Maybe regex is a terrible idea...maybe our original Scanner idea was the right way to know; without some form of formal experimentation, we'd never know.

I suggested the regex approach to our programming team and one of them set to work on it. He followed some examples and reported back a couple of days later, "the regex is done". I sometimes forget how quickly young minds take to new ideas.

Fast forward to last night. They upload the code on the Robot and....it's terrible. The Robot just scoots past the ball. They report the Robot taking "half a second" to respond to the camera seeing the ball.

"that's not good, what do you think is causing it?"

"the regex is too slow"

"how do you know that?"

"that's the only change we've made"

"did you change the SlimeLight’s scripts?"

"well, yeah"

"and is this reading off the queue?"

"no"

"when you say half a second, is that actually measured or just what it seems like?"

"not really measured, no"

And I hope I'm not coming across as mean. I was actually thrilled with what these guys were doing. They were walking into the reason Science exists in the first place...to prove a theory. To set up the best tests you can and measure your findings.

So I've been rambling through this introduction to get to what I actually want to show/tell.

Wanna prove something in Java? Write a JUnit test.

The theory presented by our developers was: "regex is causing the processing on the roboRIO to run too slowly, regex is the problem, regex == bad"

So I wrote a quick unit test in JUnit to see how long it takes to find a string within another string.

This test was doing three things:

1. Does the matcher find the pattern within the larger string?

assertTrue(matcher.find());

2. Does the matcher pull out the json we’re looking for?

assertEquals(expectedStringToFind, matcher.group());

3. Does this entire thing take less than 10ms?

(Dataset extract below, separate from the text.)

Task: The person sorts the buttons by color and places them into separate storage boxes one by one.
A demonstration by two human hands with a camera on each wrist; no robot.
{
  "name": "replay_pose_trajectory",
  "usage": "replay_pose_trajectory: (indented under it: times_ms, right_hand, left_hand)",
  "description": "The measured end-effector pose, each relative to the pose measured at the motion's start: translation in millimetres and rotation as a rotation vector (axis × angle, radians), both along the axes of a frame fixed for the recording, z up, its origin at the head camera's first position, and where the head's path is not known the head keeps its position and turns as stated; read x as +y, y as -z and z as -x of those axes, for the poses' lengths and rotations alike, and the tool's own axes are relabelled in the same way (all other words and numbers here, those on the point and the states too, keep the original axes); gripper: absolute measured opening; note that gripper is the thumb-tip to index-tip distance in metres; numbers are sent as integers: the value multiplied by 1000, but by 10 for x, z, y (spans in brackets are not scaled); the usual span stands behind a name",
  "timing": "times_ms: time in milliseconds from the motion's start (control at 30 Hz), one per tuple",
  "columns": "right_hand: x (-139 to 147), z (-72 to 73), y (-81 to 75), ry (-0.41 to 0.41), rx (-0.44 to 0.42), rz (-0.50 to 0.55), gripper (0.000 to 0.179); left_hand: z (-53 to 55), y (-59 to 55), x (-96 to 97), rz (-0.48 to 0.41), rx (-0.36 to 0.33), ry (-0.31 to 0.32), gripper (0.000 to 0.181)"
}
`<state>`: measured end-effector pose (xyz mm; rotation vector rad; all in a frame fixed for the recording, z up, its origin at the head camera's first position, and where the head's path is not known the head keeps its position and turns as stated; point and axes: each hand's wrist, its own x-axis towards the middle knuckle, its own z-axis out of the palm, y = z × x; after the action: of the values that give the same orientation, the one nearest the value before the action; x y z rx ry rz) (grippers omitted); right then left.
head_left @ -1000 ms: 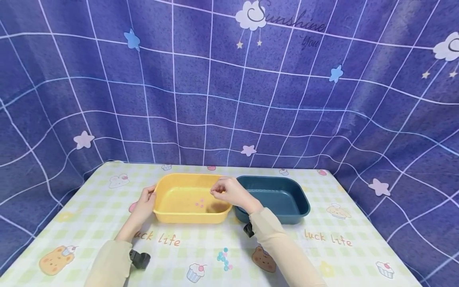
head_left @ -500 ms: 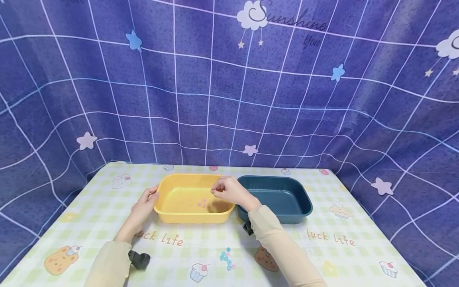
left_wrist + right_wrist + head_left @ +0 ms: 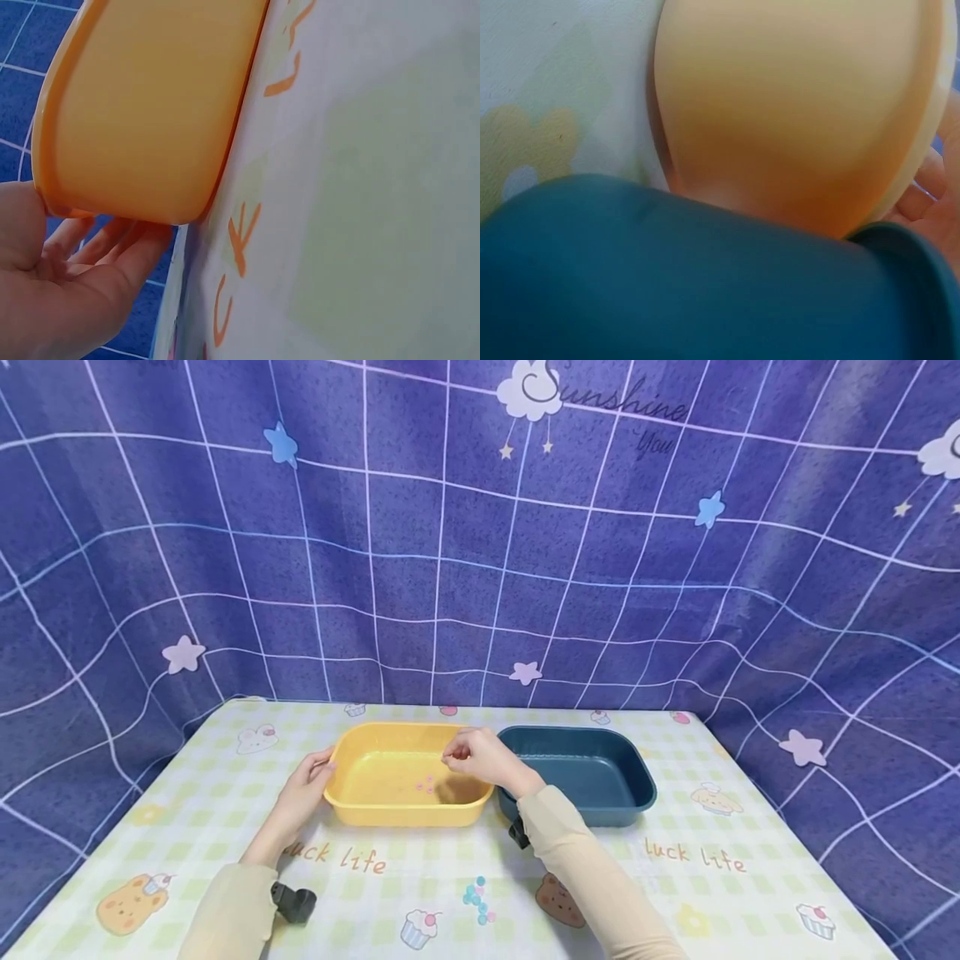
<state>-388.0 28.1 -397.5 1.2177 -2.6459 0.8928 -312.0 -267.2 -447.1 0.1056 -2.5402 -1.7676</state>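
My left hand (image 3: 300, 793) grips the left end of a yellow plastic basin (image 3: 412, 816), thumb at its rim and fingers against the outside, as the left wrist view shows too. Over the basin's right end hovers my right hand (image 3: 483, 758), fingers curled and fingertips drawn together. Whether a small thing sits between those fingertips is too small to tell. A few small pink pieces (image 3: 430, 779) like beads lie on the basin floor. Close by on the right stands a dark teal basin (image 3: 600, 817), partly behind my right wrist. Several small blue and pink bead-like pieces (image 3: 471, 899) lie on the table nearer me.
A checked cloth with printed cartoons covers the table (image 3: 727, 902). Behind it hangs a blue curtain (image 3: 420, 585) with a white grid pattern. In the right wrist view, the teal basin's wall (image 3: 690, 277) stands right against the yellow one.
The head view has shifted slightly, so the table and basins appear a little further right. Both hands keep their places at the yellow basin, and the small pieces lie as before.
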Motion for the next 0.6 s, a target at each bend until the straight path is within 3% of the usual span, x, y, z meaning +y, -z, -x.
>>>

long endTime = System.currentTimeMillis();
long totalTime = endTime-startTime;
assertTrue(totalTime≤10);

Now of course this isn’t a great test:

  • 1. The Pattern is instantiated every time the test is run. In the wild, this would be a field level variable, instantiated at boot and therefore the processing wouldn’t pay that every time a message arrived
  • 2. It’s not testing it with any load
  • 3. It’s not testing one of our classes…it’s just testing Java (normally this would be testing the class doing the regex work and therefore be more in line with the implementation)

To address the load and pattern concern, I wrote a better test

See the differences here:

  • 1. The Pattern was instantiated at a TestClass level rather than within the test method (therefore only pay the cost to make it once)
  • 2. The String is recreated with Math.random() injected rather than the same string every time
  • 3. We are running this within a loop, executing it 100,000 times. If the code ever takes more than 10ms to run, the test fails.

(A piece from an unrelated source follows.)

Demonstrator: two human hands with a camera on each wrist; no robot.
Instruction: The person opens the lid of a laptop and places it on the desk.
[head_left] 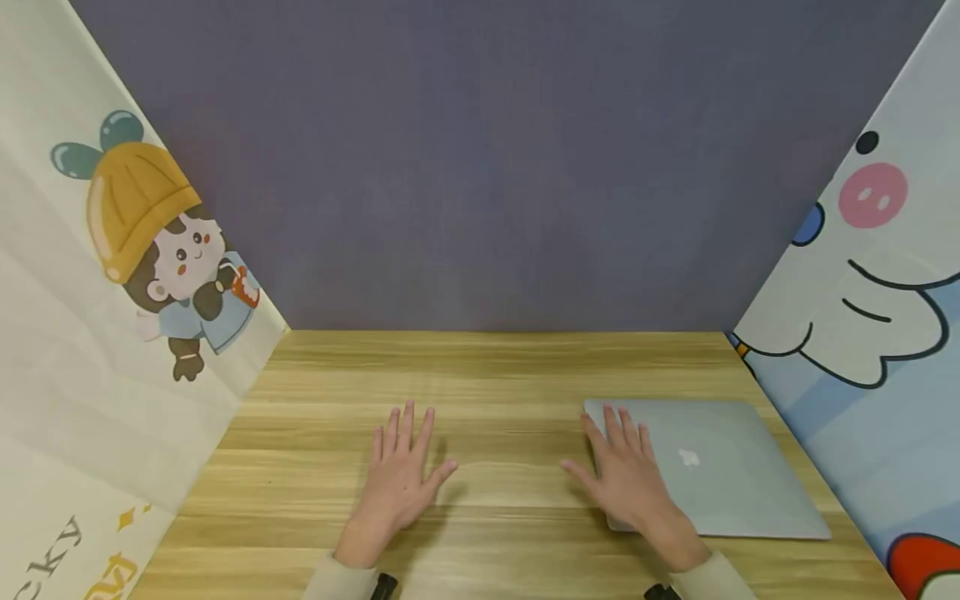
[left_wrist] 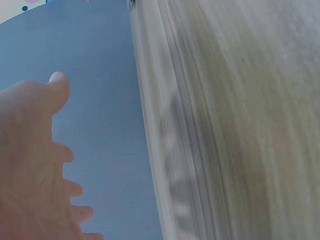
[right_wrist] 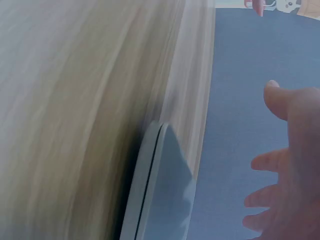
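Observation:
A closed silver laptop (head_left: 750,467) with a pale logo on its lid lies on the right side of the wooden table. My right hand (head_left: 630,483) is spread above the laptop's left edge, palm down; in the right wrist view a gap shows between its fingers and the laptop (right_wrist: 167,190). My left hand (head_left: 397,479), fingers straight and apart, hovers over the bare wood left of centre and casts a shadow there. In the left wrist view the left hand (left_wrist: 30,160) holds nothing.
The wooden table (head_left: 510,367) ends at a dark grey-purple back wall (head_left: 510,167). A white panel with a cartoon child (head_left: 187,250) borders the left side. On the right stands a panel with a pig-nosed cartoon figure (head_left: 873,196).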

Is this perfect? Certainly not. But it’s a measurable result and if we’re going to write successful software, we always need to think in terms of measurable results. If a method or class can’t be measured, refactor it in a way that makes it measurable.

  • Your private methods can’t be tested? Make them protected and use the same package declaration in your tests to expose them to your test suite.
  • You use a private void method for doing some processing? Stop doing that. Your method should return something, anything, that can be studied and measured.

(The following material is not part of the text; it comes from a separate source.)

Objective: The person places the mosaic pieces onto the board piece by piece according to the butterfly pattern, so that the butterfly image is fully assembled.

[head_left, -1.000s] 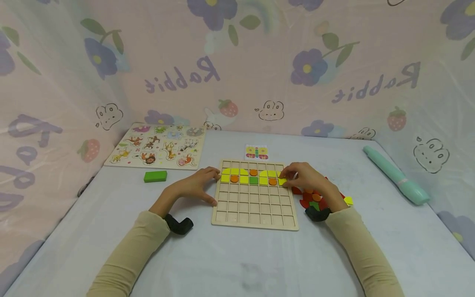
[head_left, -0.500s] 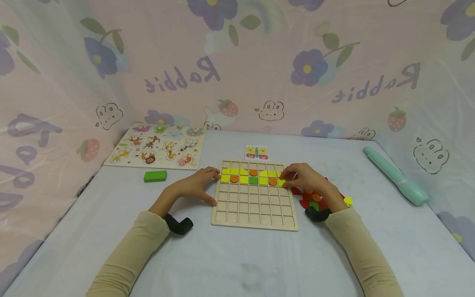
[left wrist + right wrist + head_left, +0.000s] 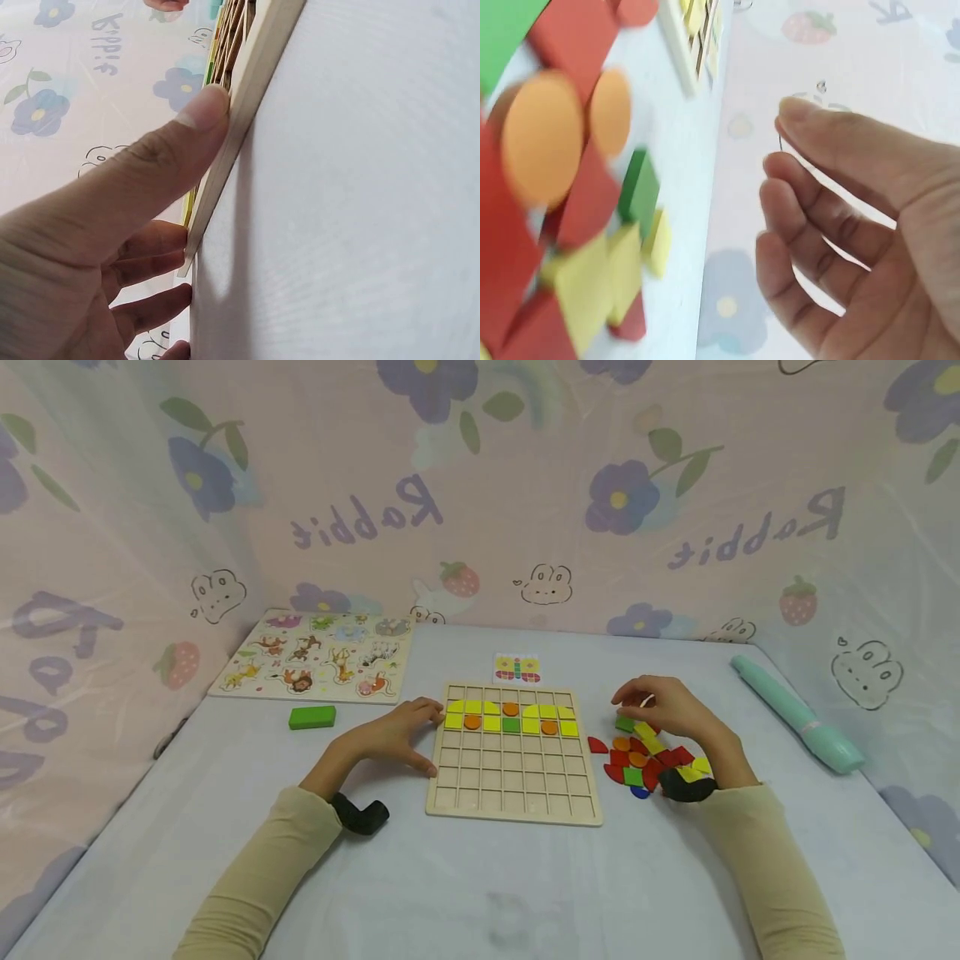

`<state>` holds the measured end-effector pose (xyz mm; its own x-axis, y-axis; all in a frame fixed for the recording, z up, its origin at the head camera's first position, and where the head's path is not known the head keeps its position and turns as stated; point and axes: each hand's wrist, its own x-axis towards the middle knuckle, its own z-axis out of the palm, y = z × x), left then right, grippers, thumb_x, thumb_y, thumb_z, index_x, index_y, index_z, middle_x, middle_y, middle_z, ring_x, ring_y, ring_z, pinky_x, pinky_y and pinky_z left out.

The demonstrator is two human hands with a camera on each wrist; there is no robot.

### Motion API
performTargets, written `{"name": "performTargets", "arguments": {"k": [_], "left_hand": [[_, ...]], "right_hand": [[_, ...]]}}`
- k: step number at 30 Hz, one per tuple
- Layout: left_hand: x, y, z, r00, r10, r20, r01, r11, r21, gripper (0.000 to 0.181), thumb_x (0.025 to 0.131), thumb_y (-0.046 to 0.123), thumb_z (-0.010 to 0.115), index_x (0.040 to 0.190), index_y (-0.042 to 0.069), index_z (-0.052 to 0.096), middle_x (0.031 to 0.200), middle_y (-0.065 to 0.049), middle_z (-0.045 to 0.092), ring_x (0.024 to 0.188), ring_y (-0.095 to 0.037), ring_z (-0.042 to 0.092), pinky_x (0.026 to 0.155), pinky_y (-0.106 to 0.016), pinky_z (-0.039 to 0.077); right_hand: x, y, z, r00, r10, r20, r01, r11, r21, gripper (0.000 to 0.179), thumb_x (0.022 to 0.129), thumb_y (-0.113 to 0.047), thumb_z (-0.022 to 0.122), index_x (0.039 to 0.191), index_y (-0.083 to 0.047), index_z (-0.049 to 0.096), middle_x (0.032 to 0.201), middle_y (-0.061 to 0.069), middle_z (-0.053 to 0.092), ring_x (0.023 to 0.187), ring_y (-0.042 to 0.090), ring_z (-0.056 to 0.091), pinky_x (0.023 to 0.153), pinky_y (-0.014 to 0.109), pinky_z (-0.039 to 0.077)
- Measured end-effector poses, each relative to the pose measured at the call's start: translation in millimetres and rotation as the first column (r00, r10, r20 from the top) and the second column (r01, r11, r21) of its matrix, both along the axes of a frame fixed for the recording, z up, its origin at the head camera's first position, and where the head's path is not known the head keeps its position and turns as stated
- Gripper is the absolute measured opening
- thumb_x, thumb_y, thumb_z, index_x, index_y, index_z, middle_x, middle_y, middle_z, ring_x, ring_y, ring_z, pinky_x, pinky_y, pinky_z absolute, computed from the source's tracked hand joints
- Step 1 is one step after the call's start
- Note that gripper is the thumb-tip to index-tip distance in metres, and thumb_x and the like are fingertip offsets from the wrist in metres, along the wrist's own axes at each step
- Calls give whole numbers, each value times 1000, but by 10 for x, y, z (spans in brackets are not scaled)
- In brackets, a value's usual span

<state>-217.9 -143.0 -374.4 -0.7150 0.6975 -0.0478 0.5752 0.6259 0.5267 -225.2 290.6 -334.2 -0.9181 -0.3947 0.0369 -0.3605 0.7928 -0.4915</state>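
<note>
Left hand [image 3: 390, 737]: thumb and fingers spread, touching the near side of the grid board [image 3: 513, 779] | right hand [image 3: 670, 707]: fingers loosely bent, above loose pieces [image 3: 637, 759] | hands well apart, grid board between, yellow tiles [image 3: 531, 726] set in it

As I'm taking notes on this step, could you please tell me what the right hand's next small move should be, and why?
Probably lower the right hand and pinch the green tile just below its fingertips: it appears to hold nothing, the board's lower rows are bare, and the card seems to show green down its middle.
</note>
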Motion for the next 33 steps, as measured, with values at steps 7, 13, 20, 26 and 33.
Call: {"name": "performTargets", "arguments": {"k": [7, 13, 20, 26, 33], "left_hand": [[4, 1, 12, 1000, 4, 5, -4, 1000, -1, 73, 68, 41, 81, 124, 6, 48, 143, -14, 35, 134, -33, 29, 110, -49, 25], [8, -2, 13, 1000, 1, 2, -1, 1000, -2, 72, 68, 39, 81, 123, 6, 48, 142, -14, 35, 134, -33, 29, 110, -49, 25], [2, -6, 5, 1000, 2, 5, -2, 1000, -1, 72, 68, 40, 81, 124, 7, 48, 142, -14, 35, 133, -33, 30, 110, -49, 26], [-14, -15, 3, 1000, -1, -11, 1, 1000, 4, 72, 68, 40, 81, 123, 6, 49, 142, -14, 36, 133, -34, 30, 109, -49, 26], [-4, -9, 7, 1000, -2, 9, 2, 1000, 10, 73, 68, 40, 81, 124, 6, 48, 142, -15, 35, 133, -33, 29, 110, -49, 25]], "right_hand": [[70, 199, -40, 1000, -5, 6, 4, 999, 49, 21, 84, -12, 69, 102, -1, 65, 85, 4, 63, 74, 17, 57, 61, 21, 51], [43, 283, -97, 1000, -22, -7, 23, 995, 97, 23, 85, -14, 68, 103, -1, 64, 86, 3, 62, 75, 17, 56, 67, 26, 49], [-69, 298, -124, 997, -77, 17, 75, 993, 89, 25, 85, -11, 67, 107, -1, 61, 93, 10, 60, 81, 22, 54, 70, 30, 49], [-160, 276, -166, 993, -107, 52, 103, 992, 78, 33, 83, -10, 68, 113, 0, 58, 104, 17, 58, 88, 27, 53, 74, 36, 51], [-223, 253, -228, 981, -146, 126, 136, 987, 89, 39, 82, -11, 69, 117, -1, 57, 105, 18, 56, 88, 27, 53, 69, 30, 53]]}}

The alternative is software/robot/gizmo that works in a way only it knows…

I write software for a living.

I help kids learn about writing software by volunteering with a local FRC team, 4627 Manning Robotics. If you have kids and access to First Robotics, look into it with them. Amazing things come from this program. If you have technical skills and you’re looking to give back to your community, same statement: look into First Robotics. Thank me later.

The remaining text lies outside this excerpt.